The author concludes by pointing to Dr. Walter J Turnbull, a changemaker in education in Harlem, New York, as an outstanding example of a culturally responsive approach to education.  While lauding Dr. Turnbull on his success the authors question the ability of the approach to be replicated and repeated across different contexts.  In the implications for future research the authors articulate a number of questions about the viability of Culturally Responsive Teaching and the need for more evidence of effectiveness.  These questions include isolating factors within the Culturally Responsive approach, questioning what mindsets are required and pondering how to best analyze the true effects in order to answer research questions.

In short the authors prescribe a heavy dose of future research with strong operationalization and systemization of Culturally Responsive practices so as to catalogue and organize them according to effectiveness and their ability to replicated.

Readers thoughts

I wanted to make some quick comments about the article as it provided strong evidence for comment in relation to the course themes of impact, access and excellence.  From the beginning it seems clear that the authors are not interested in actually discussing the effects and possible benefits of the Culturally Responsive model.  In fact the authors state the correct model about four pages in without ever mentioning the potential of CRT.
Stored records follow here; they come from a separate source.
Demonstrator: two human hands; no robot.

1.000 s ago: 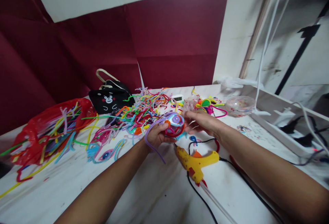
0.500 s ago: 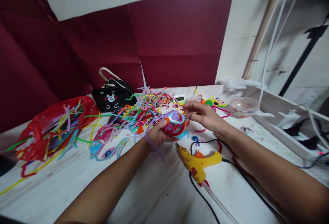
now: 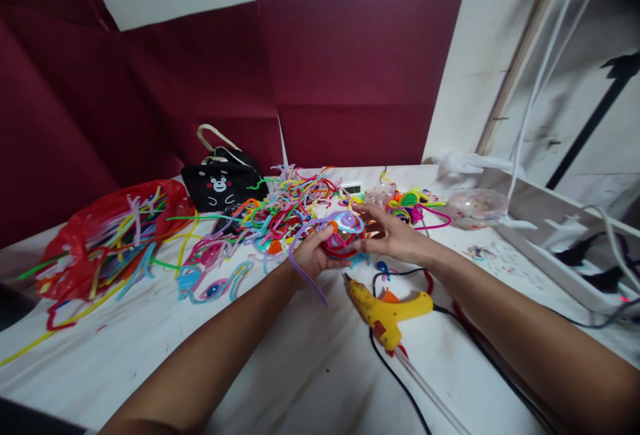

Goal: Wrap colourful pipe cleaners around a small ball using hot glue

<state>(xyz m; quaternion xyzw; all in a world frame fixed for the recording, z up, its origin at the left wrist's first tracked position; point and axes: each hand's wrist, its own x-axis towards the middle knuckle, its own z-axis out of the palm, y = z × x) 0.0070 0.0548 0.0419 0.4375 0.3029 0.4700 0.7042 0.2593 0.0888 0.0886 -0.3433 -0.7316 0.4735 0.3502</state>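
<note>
My left hand (image 3: pixel 315 253) is closed on the left side of a pipe-cleaner craft (image 3: pixel 345 238). The piece has a purple-and-white eye shape on top, red and orange loops below, and a long lilac stem (image 3: pixel 306 275) trailing down over my wrist. From the right, my right hand (image 3: pixel 390 232) curves around the craft's edge, its thumb low against the side and the index finger stretched above. Part of the craft is hidden by my fingers. Just below lies a yellow hot glue gun (image 3: pixel 383 312), its nozzle pointing up-left and a clear glue stick out of its back.
A heap of coloured pipe cleaners (image 3: pixel 290 212) lies behind my hands. To the left are a red plastic bag (image 3: pixel 90 235) of pipe cleaners and a black bag (image 3: pixel 220 178). Right: a clear bowl (image 3: pixel 477 208), a white cable tray (image 3: pixel 560 248), and the glue gun's black cord (image 3: pixel 480 342).
My right hand has come in to the craft, its thumb and fingers now around the right side. My left hand keeps its hold. The whole view has shifted slightly.
</note>
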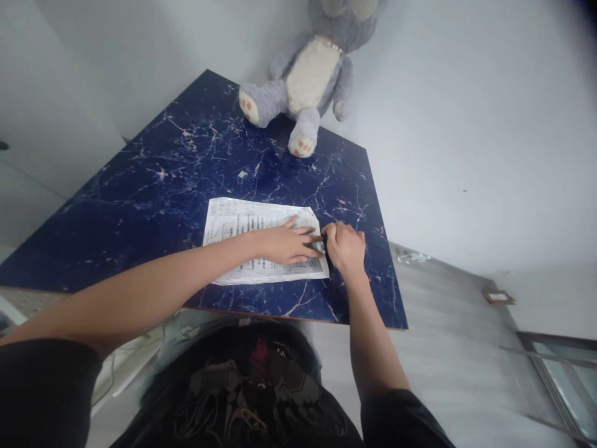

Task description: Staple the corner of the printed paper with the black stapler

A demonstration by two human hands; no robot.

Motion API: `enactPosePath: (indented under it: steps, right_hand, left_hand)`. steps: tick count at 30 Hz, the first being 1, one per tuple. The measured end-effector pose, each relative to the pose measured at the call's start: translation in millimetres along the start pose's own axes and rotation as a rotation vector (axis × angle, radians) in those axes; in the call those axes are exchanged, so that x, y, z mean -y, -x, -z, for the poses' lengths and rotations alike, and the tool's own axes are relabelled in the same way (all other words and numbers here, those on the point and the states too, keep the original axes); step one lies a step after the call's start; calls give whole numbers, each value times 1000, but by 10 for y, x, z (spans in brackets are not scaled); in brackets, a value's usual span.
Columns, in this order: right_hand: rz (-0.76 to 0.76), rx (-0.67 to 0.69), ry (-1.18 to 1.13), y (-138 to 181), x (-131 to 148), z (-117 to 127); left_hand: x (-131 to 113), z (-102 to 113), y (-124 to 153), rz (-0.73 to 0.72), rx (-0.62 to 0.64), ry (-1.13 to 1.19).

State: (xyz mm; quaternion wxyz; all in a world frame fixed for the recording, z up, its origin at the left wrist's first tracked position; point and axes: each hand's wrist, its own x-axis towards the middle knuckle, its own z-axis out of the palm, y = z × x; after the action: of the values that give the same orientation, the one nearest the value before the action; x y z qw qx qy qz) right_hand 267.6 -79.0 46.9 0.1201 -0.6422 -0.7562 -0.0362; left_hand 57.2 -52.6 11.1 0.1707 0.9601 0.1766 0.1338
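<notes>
A white sheet of printed paper [228, 218], creased and covered with rows of small text, lies on the dark blue marbled table [153, 199]. My left hand [284, 244] rests flat on the right half of this sheet, its fingers spread toward the right edge. Just beyond that edge, my right hand [345, 247] is closed, with fingers curled down close to the table. A small dark patch shows between its thumb side and the paper; what the fingers hold, if anything, is hidden.
At the back of the table sits a large grey plush bear [310, 78] against the wall. A small pale scrap [242, 175] lies mid-table. On the floor to the right are a clear plastic piece [413, 257] and a small brown box [499, 297].
</notes>
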Motion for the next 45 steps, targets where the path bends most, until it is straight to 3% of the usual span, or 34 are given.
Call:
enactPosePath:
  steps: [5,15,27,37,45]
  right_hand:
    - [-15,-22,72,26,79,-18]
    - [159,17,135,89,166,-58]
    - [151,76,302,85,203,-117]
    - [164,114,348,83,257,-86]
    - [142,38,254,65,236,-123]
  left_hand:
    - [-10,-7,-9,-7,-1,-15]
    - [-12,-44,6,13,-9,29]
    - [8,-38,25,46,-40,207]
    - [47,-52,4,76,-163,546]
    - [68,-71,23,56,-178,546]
I make this note because this article speaks about how structures of power and influence can actually misrepresent theories that empower those that are marginalized.  The authors cite very few articles in relation to CRT and ask for it to be systemized which it is exactly the point of CRT to NOT be systemized.  The CRT method is about reflection, adaptation and evolution not systems and operations that are replicated across communities.  I think that the authors suffer from some sort of industrial complex that does not allow for a dynamic method like CRT to enter the mainstream.  I think it is important to note that an article like this can sway the minds of a good many people because it academically published, however it suffers from some real biases in it’s analyses and presentation!

Redefining Where Cultural Capital Lies: Affirming Students in the Classroom

Yosso *, T. J. (2005). Whose culture has capital? A critical race theory discussion of community cultural wealth. Race Ethnicity and Education, 8(1), 69–91. doi:10.1080/1361332052000341006

The article proposes a framework, justification and argument for a need for critical race theory in education.  I could not agree with the article more but the article also did good work in defining traits and aspects of marginalized people that can be leveraged in the classroom.  The article goes to great lengths to explain and articulate ways in which the dominant system is oppressive and then list traits that students of color bring to the classroom that can be leveraged for greater success.  The main critique is simple in that the system is built for the dominant culture which then causes it to devalue, bias and even criticize marginalized cultures.  The individuals who identify with these cultures then are forced to give parts of themselves, their past or their history in order to succeed in the dominant system.  The antithesis would be what the article presents which is to value the perspectives of students of color and all of the strengths and assets that they bring into the classroom.  If these traits can be leveraged then they can catalyze great successes in the classroom while keeping the identity and culture of students intact.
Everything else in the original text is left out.